:: Work request ::
Somewhere below, one line contains "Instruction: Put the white" and a later line contains "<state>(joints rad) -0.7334". Output those two lines and everything between them exactly, and nothing else.

:: Task input ::
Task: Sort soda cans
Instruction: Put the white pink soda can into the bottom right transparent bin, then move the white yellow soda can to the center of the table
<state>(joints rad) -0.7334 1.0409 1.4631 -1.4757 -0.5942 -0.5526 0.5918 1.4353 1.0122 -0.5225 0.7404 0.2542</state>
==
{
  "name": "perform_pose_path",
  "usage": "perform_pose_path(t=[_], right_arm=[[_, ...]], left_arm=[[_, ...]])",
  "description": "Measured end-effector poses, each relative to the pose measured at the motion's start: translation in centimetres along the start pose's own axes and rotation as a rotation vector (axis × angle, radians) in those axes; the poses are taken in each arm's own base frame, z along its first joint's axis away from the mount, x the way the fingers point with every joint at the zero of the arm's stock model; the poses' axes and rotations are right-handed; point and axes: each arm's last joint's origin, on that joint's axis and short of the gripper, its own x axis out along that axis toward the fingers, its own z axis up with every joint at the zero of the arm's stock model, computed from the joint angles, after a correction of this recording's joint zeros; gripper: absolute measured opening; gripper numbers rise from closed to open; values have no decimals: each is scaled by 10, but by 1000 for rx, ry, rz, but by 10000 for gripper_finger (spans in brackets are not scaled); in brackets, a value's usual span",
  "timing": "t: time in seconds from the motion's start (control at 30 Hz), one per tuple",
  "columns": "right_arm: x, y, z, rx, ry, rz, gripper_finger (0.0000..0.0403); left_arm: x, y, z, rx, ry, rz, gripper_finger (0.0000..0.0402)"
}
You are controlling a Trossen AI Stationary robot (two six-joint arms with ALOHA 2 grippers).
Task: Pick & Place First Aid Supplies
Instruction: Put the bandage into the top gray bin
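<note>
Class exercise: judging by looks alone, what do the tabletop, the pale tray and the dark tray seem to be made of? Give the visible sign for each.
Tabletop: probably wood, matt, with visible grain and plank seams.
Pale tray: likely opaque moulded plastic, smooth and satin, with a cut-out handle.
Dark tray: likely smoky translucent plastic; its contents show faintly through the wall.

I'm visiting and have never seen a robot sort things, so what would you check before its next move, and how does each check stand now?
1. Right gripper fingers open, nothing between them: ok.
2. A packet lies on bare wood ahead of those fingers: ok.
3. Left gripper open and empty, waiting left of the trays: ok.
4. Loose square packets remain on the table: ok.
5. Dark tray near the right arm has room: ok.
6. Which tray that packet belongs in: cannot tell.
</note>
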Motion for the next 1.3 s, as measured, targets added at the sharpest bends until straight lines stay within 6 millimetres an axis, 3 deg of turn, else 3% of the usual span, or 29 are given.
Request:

:: Output for this task ::
Instruction: Put the white pink soda can into the bottom right transparent bin, then move the white yellow soda can to the center of the table
<state>(joints rad) -0.7334 1.0409 1.4631 -1.4757 -0.5942 -0.5526 0.5918 1.4353 1.0122 -0.5225 0.7404 0.2542</state>

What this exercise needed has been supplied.